Не хотелось ни о чем думать, солнце расслабило, растопило людей, Рита и Пургин сделались золотисто-коричневыми, Пургин, глядя на себя в зеркало, не узнавал – на него глядел незнакомой человек с худыми жесткими щеками и угловатой линией лица, с серьезным неулыбчивым взглядом, был этот человек недурен собою. «Красив, как яп-понский бог, – кивал сам себе Пургин, – японский бог давит блох и курит папиросы! Нет, это греческий бог давит блох и курит папиросы, японский делает что-то другое». Припекало солнце, на лбу выступил пот, снизу подогревал песок, человек на пляже чувствовал себя бутербродом, зажатым между двумя горячими ломтями, хотелось, чтобы это состояние расслабленности, незнакомого сладкого сна было вечным. У самых ног плескались волны, плеск был звонким, стеклистым, прозрачным. «Только звон волны да бронзы одинаково привлекателен», – Пургин хотел было перевернуться на живот, но не смог – разморило окончательно.
– Товарищ Пургин! – услышал он недалекий вскрик, возникший в неземном звоне воды. – А, товарищ Пургин!
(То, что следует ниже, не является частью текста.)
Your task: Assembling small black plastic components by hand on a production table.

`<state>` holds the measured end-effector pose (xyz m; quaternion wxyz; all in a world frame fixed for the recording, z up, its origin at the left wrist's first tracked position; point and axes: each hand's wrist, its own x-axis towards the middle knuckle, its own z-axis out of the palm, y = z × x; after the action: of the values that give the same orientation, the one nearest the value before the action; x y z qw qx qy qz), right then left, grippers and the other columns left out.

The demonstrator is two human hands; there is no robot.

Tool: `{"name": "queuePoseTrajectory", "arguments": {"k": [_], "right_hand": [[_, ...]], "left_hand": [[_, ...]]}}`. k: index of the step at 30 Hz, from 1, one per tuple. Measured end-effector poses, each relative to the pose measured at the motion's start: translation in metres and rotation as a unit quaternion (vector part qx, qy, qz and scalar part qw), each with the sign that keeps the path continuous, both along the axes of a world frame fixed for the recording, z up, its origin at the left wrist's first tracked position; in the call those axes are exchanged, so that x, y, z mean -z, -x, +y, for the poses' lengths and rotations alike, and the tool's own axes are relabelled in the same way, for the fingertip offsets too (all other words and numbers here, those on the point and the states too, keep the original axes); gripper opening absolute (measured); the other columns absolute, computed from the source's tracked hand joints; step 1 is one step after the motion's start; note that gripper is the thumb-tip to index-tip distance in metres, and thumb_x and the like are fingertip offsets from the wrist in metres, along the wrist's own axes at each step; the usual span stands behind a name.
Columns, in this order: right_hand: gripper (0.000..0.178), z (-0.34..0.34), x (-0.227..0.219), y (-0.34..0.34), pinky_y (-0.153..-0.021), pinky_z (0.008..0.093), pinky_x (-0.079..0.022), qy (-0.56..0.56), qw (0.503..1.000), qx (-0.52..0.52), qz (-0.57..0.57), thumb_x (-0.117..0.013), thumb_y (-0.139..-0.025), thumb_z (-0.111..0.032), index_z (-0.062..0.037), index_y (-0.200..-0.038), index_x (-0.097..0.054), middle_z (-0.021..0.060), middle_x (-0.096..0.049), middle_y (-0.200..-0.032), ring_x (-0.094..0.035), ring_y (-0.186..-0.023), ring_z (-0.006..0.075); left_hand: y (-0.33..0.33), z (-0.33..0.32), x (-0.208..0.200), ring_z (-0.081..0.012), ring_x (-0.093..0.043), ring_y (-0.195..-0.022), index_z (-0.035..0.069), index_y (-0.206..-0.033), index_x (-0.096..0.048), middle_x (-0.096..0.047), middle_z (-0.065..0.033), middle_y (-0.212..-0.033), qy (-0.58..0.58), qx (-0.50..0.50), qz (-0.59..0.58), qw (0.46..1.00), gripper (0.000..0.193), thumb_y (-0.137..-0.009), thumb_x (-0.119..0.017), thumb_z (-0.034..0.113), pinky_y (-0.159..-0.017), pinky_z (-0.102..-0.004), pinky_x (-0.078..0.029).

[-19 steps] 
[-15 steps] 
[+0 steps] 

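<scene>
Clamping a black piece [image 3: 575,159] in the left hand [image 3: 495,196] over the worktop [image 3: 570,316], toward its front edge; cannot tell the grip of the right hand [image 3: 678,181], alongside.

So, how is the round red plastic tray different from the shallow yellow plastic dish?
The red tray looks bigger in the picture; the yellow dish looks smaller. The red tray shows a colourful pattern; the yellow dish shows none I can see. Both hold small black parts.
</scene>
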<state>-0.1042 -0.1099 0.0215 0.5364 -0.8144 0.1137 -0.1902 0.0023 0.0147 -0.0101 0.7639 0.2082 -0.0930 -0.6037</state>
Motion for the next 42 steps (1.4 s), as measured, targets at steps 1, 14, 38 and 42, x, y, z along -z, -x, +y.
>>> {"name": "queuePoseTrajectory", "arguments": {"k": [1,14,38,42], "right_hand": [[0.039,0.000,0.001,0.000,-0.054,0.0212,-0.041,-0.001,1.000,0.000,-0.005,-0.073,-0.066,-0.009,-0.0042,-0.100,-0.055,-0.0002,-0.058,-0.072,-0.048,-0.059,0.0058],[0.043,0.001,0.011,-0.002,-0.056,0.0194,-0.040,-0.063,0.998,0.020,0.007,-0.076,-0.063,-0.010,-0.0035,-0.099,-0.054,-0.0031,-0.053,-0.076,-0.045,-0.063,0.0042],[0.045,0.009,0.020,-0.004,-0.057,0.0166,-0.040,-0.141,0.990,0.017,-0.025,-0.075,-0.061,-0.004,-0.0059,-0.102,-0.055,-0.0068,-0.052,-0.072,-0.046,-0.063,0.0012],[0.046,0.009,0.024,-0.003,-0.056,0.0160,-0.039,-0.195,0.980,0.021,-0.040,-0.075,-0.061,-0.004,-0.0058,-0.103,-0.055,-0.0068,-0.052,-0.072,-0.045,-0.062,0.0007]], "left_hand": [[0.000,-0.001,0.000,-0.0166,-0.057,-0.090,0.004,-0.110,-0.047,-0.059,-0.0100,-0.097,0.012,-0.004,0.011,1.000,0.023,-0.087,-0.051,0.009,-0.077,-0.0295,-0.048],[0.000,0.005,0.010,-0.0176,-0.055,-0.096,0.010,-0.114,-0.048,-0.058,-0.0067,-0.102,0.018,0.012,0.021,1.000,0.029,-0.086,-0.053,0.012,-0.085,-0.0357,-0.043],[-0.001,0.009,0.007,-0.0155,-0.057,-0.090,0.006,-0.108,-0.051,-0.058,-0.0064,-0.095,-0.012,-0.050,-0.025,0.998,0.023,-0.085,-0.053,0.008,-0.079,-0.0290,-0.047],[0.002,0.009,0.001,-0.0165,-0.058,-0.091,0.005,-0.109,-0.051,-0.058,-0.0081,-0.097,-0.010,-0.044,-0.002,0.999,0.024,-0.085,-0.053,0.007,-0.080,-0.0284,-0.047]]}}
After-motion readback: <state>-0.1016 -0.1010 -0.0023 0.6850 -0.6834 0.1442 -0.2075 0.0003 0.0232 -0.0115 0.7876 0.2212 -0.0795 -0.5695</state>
Пургин с досадою поморщился: нежели это зовут его? Нет, Пургин – это не он, кто-то другой, незнакомый, чужой – вон тот лысый дед, развалившийся на соседнем лежаке, либо тот вон, рано потучневший и рано поседевший парень, расположившийся за дедом, – ученый, защитивший докторскую диссертацию по Арктике. У них там в Арктике без подкожного жира никак не прожить – холодно, чем больше жира, тем лучше человеку, тем ему теплее. Только вот поседел ученый парень что-то рановато, но ничего, седина бобра… Нет, седина полярного бобра – не просто бобра, а полярного – не портит.
– Товарищ Пургин!
Однако этот человек настырный, он обязательно отыщет Пургина. Толстый седой парень, награжденный почетным папанинским значком, поднял голову. Но Пургин-то не этот раздобревший «вьюнош» и не лысый пряник с бородой-метелкой, с наслаждением подставляющий солнцу толстые репчатые пятки, Пургин – это он…
«Интересно, что хотят от меня? Чтобы я выступил с рассказом перед отдыхающими о сталинских орденах? Или поделился историями из газетной жизни? Или, быть может, поведал им свою биографию? – Пургин усмехнулся. – Ну не хамство ли?»
– Товарищ Пургин! – послышалось снова: человек, искавший его, надо полагать, голос надорвал, пока выкрикивал фамилию. И чего кричит, спрашивается?
Пургин неохотно приподнялся, стряхнул с ладоней песок. По пляжу, перешагивая через тела, шел директор санатория – потный, растрепанный толстяк в парусиновом неглаженом костюме и таких же – в цвет – туфлях, под мышкой у него был зажат матерчатый портфельчик с железными углами, любимый бухгалтерами и плановиками, в руке директор держал лист бумаги.
– Товарищ Пургин!
– Ну, я товарищ Пургин, – наконец отозвался Пургин и снова стряхнул с ладоней песок, движение это было машинальным.